[What to work on]:
The whole listing below is to be returned without alteration.

[Available data]:
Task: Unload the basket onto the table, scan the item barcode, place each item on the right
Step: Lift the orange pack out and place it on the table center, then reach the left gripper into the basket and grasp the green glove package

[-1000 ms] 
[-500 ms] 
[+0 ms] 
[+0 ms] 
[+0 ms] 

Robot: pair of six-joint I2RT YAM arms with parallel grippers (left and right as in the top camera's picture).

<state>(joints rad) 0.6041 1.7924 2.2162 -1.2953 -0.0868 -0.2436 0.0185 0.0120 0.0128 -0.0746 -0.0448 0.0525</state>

[Your solution]:
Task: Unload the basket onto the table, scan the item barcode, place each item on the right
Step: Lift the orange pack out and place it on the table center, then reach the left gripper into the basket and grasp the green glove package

[-1000 ms] 
[-500 ms] 
[+0 ms] 
[+0 ms] 
[+0 ms] 

Robot: pair of six-joint I2RT YAM arms with parallel grippers (left and right as in the top camera's picture).

<state>(joints rad) 0.6041 1.7924 2.2162 -1.2953 -0.0868 -0.2436 0.0185 0.0120 0.0128 -0.0746 -0.0448 0.0525</state>

The exercise is done, with nothing more to add.